Lines, not repeats, are what count: give the number of lines below that hold "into", and nothing more.

Provided material:
- Opening Delimiter -

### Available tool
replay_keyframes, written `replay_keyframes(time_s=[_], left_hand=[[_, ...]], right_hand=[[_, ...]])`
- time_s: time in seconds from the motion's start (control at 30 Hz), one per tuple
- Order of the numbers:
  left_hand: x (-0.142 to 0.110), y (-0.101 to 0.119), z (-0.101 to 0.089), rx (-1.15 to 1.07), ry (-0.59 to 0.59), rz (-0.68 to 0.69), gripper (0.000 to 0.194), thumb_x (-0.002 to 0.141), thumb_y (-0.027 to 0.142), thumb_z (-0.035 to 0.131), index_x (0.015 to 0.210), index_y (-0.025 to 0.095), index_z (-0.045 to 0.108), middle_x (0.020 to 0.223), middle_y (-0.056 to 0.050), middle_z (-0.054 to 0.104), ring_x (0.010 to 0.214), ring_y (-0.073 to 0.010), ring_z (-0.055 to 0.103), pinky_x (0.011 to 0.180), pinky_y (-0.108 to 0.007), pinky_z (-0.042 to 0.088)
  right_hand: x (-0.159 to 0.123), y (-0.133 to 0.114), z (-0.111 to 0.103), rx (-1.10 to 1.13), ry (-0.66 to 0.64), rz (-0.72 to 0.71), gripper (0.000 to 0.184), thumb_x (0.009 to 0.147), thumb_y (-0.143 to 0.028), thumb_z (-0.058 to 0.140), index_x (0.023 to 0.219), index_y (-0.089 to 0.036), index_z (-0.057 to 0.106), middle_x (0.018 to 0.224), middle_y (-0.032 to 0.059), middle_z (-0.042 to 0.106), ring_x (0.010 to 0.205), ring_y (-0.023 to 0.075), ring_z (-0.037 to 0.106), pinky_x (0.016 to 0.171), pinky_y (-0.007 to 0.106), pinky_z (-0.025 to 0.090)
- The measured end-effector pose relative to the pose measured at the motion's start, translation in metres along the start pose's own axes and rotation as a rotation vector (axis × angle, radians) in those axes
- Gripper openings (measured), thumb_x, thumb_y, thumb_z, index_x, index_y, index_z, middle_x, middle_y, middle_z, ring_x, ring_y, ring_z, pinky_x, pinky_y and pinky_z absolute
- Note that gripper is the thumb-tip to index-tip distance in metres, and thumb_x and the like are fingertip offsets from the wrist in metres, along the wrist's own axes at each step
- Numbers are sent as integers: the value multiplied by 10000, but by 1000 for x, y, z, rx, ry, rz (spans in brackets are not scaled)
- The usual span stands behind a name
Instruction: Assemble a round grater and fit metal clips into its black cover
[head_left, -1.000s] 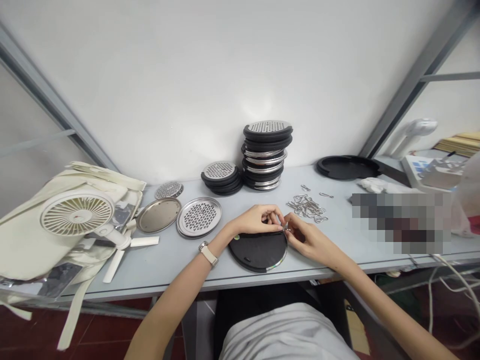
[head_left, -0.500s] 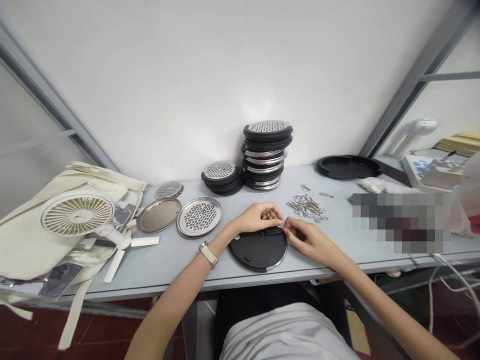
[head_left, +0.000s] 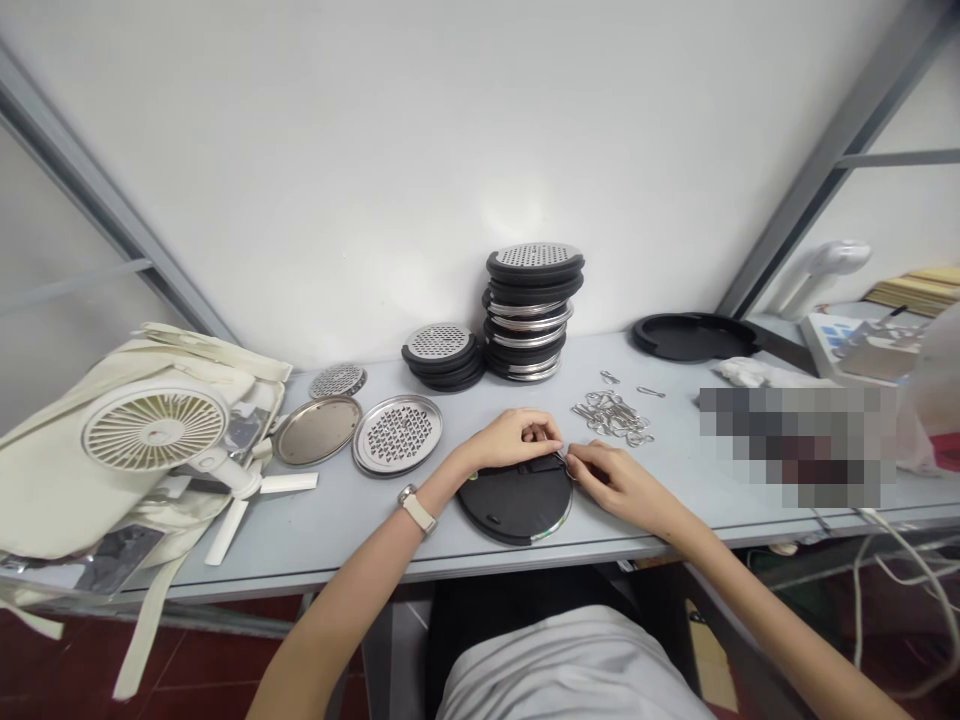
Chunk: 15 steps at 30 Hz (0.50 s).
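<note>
The left hand [head_left: 514, 438] and right hand [head_left: 611, 480] meet in a narrow pinch, together holding a small metal clip [head_left: 562, 457]. Both sit over the edge of a round black disc [head_left: 517, 505].

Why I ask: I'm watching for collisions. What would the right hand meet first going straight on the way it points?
Probably the small metal clip at its fingertips, then the left hand; the right hand is nearly touching both, though depth is hard to judge.

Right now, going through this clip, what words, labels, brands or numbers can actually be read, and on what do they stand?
None can be read: the blue-marked printed card at the far right is too small to read, and the patch in front of it is pixelated.
</note>
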<state>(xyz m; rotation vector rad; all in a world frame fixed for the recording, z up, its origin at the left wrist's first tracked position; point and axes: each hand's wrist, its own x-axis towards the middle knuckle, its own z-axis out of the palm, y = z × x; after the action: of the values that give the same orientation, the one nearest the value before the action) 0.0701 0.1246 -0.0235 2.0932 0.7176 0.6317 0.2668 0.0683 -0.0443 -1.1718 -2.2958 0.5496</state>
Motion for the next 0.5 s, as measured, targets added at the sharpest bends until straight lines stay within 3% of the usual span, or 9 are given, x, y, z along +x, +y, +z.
replay_keyframes(time_s=[0.17, 0.37, 0.5], left_hand=[[-1, 4, 0, -21, -21, -2, 321, 785, 327, 633, 1054, 163, 572, 858, -23, 610, 744, -98, 533, 630, -199, 390], [-2, 6, -1, 23, -72, 88, 357, 692, 234, 714, 1021, 168, 593, 952, -39, 611, 779, -101, 532, 695, -213, 409], [-2, 4, -1, -2, -79, 46, 369, 686, 241, 715, 1029, 171, 598, 885, -29, 590, 739, -99, 518, 684, -220, 430]], right_hand=[[-1, 3, 0, -35, -26, -14, 312, 958, -296, 346, 707, -194, 499, 637, 13, 561, 623, 166, 513, 619, 279, 379], [0, 5, 0, -35, -28, -28, 331, 946, -280, 362, 635, -202, 442, 582, -6, 507, 618, 163, 494, 609, 273, 374], [0, 5, 0, -2, -23, -28, 333, 937, -280, 380, 616, -203, 424, 568, -10, 479, 611, 158, 473, 601, 275, 372]])
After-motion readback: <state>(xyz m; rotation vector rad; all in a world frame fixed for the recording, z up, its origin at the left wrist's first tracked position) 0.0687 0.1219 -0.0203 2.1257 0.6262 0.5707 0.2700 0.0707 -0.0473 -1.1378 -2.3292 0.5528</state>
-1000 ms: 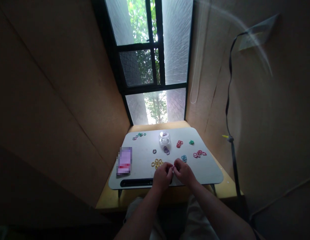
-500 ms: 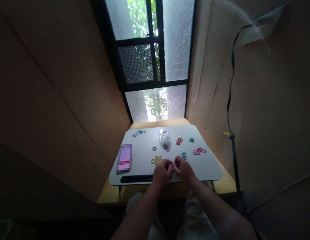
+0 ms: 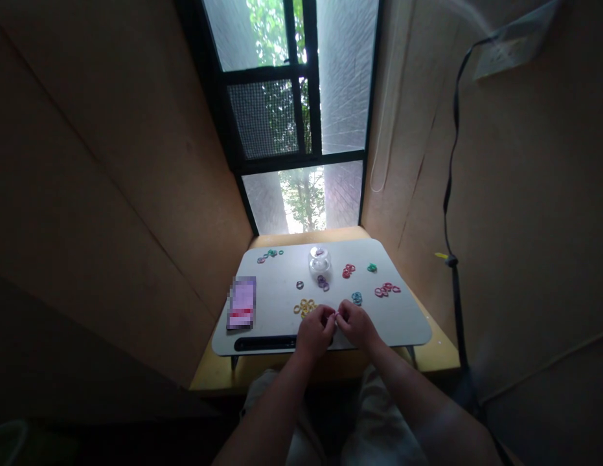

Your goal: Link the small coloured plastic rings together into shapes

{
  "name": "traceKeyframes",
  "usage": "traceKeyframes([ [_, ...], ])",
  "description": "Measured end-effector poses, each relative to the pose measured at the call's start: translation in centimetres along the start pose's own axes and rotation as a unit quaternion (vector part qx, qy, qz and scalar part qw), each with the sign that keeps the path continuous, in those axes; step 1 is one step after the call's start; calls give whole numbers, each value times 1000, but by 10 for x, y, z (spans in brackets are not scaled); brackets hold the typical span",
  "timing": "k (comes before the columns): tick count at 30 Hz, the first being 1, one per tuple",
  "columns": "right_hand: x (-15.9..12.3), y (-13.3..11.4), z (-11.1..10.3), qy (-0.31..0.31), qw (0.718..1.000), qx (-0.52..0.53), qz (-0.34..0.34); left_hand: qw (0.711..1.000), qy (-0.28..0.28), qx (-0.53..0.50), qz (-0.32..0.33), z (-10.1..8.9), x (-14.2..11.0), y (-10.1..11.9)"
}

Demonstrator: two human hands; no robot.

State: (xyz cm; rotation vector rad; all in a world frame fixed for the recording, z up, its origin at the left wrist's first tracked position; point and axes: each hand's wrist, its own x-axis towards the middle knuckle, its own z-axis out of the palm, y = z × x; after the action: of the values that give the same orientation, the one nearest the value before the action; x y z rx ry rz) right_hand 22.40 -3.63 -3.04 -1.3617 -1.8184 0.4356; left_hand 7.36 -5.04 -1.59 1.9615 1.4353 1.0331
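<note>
My left hand (image 3: 315, 331) and my right hand (image 3: 355, 325) meet fingertip to fingertip over the front of a white lap table (image 3: 276, 304). Both are closed in a pinch on a small pinkish band (image 3: 337, 315), mostly hidden by the fingers. Yellow ring-shaped bands (image 3: 304, 305) lie just beyond my left hand, partly covered by it. Close behind my right hand is a cluster of blue bands (image 3: 357, 298). Farther back are purple bands (image 3: 323, 283), a single dark band (image 3: 300, 285), red bands (image 3: 348, 270), green bands (image 3: 372, 267) and pinkish-red bands (image 3: 387, 290).
A clear round container (image 3: 320, 260) stands at the back middle. Mixed green bands (image 3: 272, 254) lie back left. A blurred-out pink phone-like rectangle (image 3: 241, 303) rests at left. A black slot (image 3: 265, 343) runs along the front edge. A dark cord (image 3: 455, 310) hangs at right.
The camera view has tipped slightly, so the table sits higher in the picture. Both hands stay together on the small band, with only slight finger movement.
</note>
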Motion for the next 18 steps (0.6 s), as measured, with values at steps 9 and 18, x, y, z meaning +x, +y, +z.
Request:
traceKeyframes([
  [9, 0, -1, -1, 11, 1000, 25, -7, 1000, 2, 0, 4, 0, 0, 0],
  [18, -1, -2, -1, 3, 1000, 21, -3, 1000, 3, -2, 2, -1, -1, 2],
])
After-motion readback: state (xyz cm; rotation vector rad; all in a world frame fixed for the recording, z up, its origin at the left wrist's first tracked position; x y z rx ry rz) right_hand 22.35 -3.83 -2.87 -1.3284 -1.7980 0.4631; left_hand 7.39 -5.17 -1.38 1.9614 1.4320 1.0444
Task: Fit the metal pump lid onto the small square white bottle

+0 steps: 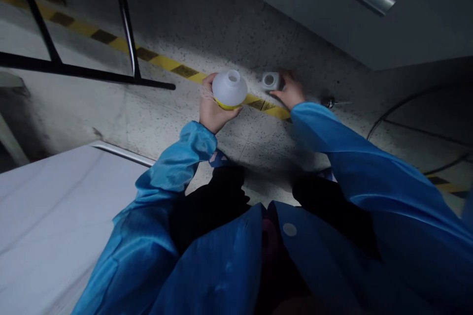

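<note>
My left hand [214, 110] is wrapped round a translucent white bottle [226, 92] with a yellow band lower down. The bottle's narrow neck is uncapped and points up at me. To its right, my right hand [291, 89] grips a small squarish grey bottle [271, 82] between thumb and fingers, its round mouth open upward. A short gap separates the two bottles. Just right of my right wrist, a small dark and shiny piece with a thin stem [329, 102] lies on the floor; its kind is hard to make out.
Yellow-and-black tape [158, 61] crosses the speckled floor beneath my hands. A black metal frame [92, 73] stands at upper left, a grey cabinet [318, 5] with a metal handle at upper right. Black cables [406, 98] loop at right. A white panel [55, 216] fills the lower left.
</note>
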`<state>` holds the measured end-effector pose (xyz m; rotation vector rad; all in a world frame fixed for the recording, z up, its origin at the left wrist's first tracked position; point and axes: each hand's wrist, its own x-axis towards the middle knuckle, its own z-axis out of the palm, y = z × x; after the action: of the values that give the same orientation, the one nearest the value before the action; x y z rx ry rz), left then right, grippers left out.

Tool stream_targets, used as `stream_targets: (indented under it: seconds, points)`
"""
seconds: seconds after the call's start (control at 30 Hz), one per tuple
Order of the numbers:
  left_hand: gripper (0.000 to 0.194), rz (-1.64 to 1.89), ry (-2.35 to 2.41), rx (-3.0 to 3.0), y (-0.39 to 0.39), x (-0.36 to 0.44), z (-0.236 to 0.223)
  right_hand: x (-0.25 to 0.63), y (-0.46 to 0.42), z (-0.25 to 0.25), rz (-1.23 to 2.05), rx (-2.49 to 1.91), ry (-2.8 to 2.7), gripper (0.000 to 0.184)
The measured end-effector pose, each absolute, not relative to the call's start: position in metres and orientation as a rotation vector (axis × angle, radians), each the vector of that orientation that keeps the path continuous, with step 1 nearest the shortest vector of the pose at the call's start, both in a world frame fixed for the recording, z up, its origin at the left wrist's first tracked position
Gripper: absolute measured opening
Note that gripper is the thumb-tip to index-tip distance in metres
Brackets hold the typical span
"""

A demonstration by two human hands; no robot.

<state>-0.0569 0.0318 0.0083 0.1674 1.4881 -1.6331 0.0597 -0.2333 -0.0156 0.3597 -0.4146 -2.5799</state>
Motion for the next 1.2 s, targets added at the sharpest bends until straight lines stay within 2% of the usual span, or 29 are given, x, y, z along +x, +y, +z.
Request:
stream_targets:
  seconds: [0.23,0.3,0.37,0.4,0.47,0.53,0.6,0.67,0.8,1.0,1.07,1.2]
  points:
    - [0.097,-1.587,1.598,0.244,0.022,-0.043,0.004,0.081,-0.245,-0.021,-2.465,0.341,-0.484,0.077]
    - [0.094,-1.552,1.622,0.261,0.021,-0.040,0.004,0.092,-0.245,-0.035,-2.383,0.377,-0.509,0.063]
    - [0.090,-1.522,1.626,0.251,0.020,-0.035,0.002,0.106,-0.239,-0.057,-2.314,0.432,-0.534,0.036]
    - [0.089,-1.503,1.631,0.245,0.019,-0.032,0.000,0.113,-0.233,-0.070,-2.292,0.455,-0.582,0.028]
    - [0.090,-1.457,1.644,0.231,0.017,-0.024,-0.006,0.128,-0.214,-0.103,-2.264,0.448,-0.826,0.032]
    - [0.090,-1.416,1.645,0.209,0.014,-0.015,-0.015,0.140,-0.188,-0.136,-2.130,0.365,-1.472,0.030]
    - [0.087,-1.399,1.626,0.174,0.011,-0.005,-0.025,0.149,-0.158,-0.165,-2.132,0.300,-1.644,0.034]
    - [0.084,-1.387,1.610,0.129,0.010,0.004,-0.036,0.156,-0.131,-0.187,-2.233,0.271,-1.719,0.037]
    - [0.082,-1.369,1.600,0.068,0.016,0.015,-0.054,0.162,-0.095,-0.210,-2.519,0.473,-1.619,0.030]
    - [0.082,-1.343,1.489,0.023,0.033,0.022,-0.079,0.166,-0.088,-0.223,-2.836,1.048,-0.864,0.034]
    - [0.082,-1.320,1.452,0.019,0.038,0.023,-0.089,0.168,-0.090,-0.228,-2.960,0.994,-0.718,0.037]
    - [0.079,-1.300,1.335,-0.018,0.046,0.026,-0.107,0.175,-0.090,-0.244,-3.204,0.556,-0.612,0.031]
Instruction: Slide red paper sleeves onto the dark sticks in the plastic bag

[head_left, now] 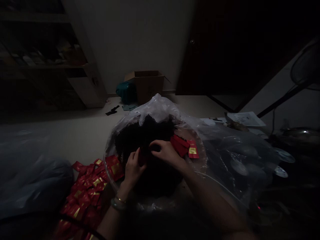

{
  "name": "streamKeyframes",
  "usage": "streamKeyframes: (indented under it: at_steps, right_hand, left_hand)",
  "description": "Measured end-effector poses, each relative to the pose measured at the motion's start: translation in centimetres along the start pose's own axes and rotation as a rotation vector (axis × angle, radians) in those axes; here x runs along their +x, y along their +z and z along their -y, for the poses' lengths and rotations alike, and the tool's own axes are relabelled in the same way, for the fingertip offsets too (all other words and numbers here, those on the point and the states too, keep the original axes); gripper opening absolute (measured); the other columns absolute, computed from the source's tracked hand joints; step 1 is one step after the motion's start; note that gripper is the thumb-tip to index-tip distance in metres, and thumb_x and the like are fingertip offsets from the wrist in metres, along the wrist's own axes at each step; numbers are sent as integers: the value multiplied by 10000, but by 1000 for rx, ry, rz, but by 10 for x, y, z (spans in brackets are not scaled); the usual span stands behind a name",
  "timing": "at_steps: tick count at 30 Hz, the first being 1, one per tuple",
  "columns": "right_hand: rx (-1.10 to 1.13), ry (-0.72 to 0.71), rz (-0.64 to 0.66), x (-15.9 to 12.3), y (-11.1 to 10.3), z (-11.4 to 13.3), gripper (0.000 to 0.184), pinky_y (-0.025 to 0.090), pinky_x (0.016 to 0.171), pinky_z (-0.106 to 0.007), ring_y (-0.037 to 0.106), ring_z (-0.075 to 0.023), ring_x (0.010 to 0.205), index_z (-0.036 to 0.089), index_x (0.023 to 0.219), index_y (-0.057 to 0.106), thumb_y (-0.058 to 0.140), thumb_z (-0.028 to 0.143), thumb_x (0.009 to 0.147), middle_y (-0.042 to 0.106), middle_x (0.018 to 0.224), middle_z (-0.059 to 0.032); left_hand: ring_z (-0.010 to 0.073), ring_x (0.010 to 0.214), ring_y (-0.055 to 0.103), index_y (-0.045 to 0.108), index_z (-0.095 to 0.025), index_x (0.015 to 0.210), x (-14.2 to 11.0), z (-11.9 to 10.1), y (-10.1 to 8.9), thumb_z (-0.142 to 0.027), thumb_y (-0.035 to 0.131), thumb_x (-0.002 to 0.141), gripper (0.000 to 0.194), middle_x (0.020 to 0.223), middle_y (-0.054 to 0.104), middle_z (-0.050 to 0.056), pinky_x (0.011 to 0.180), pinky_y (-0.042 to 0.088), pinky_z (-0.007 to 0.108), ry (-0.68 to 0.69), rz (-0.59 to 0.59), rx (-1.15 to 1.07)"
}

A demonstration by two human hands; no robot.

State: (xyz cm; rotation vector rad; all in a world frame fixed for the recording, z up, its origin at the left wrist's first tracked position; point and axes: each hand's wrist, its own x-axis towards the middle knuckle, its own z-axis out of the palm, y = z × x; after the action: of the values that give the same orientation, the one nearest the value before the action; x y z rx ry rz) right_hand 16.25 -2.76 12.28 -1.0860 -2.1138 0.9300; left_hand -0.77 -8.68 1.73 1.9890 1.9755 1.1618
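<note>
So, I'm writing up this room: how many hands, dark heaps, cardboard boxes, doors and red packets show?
Hands: 2, left hand and right hand
Dark heap: 1
Cardboard box: 1
Door: 1
Total: 5, without the red packets, which overlap too much to count

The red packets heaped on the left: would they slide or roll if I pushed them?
The red packets would probably slide, since they're loosely heaped and look shiny. They seem unlikely to roll, being flattish with corners.
</note>
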Motion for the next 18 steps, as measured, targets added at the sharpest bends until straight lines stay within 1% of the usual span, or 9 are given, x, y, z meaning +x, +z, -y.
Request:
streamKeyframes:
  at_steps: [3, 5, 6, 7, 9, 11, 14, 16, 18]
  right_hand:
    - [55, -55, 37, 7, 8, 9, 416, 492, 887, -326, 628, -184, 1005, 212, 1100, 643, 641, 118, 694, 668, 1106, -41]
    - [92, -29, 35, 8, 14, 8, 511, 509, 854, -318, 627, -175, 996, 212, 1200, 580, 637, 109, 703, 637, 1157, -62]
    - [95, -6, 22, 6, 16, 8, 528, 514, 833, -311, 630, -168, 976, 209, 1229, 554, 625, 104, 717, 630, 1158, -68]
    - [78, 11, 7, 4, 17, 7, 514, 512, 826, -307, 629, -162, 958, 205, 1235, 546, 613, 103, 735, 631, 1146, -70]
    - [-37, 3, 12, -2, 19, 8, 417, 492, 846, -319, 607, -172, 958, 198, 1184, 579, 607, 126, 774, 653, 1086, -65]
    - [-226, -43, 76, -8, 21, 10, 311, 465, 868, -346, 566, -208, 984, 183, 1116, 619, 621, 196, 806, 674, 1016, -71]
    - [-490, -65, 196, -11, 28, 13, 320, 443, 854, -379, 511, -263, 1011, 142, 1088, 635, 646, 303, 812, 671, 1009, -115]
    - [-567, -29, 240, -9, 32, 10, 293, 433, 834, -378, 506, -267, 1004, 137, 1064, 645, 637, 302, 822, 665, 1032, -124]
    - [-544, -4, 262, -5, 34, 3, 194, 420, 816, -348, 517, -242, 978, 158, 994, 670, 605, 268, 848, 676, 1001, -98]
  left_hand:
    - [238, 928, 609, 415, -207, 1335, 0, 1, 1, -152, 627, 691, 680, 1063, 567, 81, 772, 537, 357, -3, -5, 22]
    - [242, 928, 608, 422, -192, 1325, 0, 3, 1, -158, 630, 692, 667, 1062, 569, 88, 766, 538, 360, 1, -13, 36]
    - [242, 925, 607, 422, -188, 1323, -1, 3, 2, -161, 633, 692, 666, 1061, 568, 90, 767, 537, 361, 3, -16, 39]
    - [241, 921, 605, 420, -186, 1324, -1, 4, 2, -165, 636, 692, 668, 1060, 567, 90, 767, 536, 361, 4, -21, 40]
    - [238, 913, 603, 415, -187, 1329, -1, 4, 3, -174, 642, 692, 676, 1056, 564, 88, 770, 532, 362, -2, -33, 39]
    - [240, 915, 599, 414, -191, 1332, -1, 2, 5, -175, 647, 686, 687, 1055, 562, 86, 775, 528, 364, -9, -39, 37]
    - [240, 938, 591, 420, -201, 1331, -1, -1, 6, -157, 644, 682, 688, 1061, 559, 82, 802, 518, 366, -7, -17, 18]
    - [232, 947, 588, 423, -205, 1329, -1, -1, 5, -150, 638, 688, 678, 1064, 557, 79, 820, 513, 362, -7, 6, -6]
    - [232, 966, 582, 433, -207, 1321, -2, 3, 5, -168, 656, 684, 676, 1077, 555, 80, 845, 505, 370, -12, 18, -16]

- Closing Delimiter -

Exercise output: 2